Data segment:
=-=-=-=-=
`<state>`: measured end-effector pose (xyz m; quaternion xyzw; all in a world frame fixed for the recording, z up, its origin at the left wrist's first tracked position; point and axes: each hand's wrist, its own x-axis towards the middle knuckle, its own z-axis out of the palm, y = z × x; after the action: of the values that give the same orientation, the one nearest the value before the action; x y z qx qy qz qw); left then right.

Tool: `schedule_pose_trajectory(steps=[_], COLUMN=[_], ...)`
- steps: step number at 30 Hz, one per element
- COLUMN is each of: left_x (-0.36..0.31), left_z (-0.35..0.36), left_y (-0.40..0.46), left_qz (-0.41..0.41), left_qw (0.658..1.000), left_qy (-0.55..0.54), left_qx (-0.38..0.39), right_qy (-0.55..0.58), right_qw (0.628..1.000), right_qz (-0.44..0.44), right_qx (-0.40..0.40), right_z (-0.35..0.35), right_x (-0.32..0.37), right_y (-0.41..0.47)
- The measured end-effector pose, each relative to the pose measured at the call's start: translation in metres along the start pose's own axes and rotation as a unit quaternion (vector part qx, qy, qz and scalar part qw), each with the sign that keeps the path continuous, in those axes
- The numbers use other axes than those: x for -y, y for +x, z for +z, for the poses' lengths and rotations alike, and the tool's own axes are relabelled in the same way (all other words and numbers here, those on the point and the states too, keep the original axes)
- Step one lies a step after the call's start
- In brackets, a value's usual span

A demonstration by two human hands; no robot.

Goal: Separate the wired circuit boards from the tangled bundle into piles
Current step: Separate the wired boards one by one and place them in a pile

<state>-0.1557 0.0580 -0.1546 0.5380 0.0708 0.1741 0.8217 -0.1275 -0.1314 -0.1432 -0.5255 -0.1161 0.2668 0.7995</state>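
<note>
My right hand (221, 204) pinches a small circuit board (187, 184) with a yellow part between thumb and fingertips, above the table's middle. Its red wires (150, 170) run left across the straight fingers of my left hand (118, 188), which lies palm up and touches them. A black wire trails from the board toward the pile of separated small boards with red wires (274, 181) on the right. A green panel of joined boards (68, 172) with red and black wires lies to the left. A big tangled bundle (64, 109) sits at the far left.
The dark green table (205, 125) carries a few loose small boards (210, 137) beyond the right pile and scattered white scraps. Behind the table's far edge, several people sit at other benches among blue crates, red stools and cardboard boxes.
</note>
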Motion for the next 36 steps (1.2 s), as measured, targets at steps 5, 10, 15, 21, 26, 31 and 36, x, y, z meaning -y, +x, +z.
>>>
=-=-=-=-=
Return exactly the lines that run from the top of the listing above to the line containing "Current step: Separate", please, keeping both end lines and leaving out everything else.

Answer for the task:
`<state>`: measured end-effector pose (xyz m; quaternion xyzw; all in a world frame fixed for the recording, z up, its origin at the left wrist's first tracked position; point and axes: each hand's wrist, its own x-axis towards the middle knuckle, its own z-axis out of the palm, y = z × x; after the action: of the values that give the same orientation, the one nearest the value before the action; x y z qx qy qz qw); left then right.

Tool: `schedule_pose_trajectory(steps=[_], COLUMN=[_], ...)`
- steps: step number at 30 Hz, one per element
- COLUMN is each of: left_x (-0.36..0.31), left_z (-0.35..0.36), left_y (-0.40..0.46), left_qz (-0.41..0.41), left_qw (0.658..1.000), left_qy (-0.55..0.54), left_qx (-0.38..0.39), right_qy (-0.55..0.58), right_qw (0.628..1.000), right_qz (-0.44..0.44), right_qx (-0.40..0.40), right_z (-0.35..0.35), right_x (-0.32..0.37), right_y (-0.41..0.47)
- The measured end-effector pose, each relative to the pose measured at the call's start: translation in metres along the start pose's own axes and rotation as a unit quaternion (vector part qx, qy, qz and scalar part qw), each with the sign that keeps the path continuous, in those axes
- The numbers use other axes than those: x for -y, y for +x, z for +z, for the poses' lengths and rotations alike, and the tool's own axes are relabelled in the same way (all other words and numbers here, those on the point and the states too, keep the original axes)
- Step one lies a step after the call's start
- In brackets, a value's usual span

A demonstration by two human hands; no robot.

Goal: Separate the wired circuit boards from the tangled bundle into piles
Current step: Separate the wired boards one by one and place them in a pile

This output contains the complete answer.